> Exercise requirements: Omit every picture, then return each line of the data below exactly.

_ _ _ _ _ _ _

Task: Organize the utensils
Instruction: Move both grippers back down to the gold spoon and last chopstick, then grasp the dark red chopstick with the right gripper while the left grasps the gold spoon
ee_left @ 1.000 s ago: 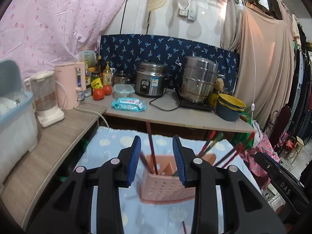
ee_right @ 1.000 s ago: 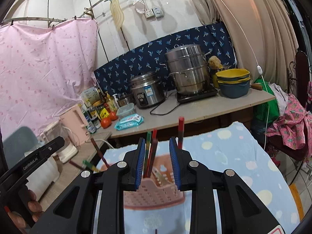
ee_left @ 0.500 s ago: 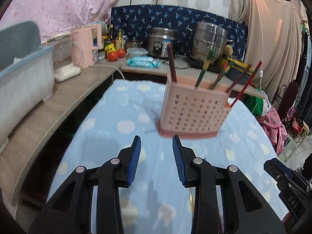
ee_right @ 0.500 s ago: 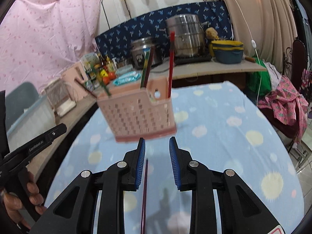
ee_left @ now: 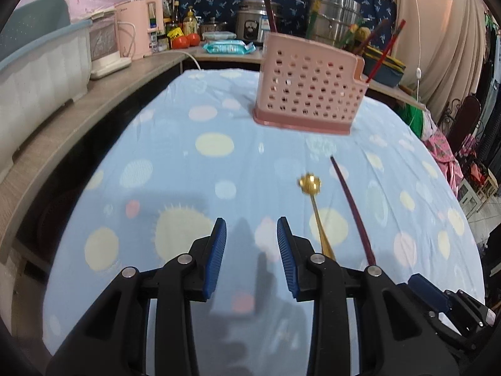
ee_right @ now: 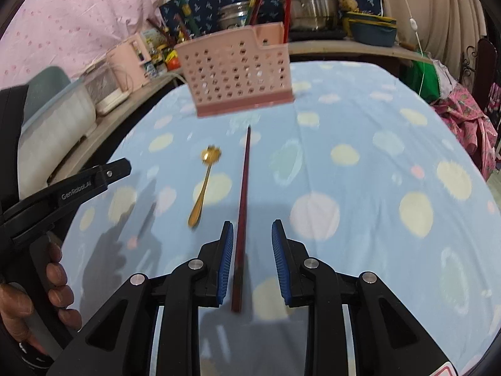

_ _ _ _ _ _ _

> Output for this task:
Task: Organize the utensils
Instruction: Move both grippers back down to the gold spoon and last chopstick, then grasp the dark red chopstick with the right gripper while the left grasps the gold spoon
ee_left @ 1.000 s ago: 
ee_right @ 1.000 s ago: 
ee_left @ 0.500 s ago: 
ee_right @ 0.500 s ago: 
ee_left @ now: 
ee_right @ now: 

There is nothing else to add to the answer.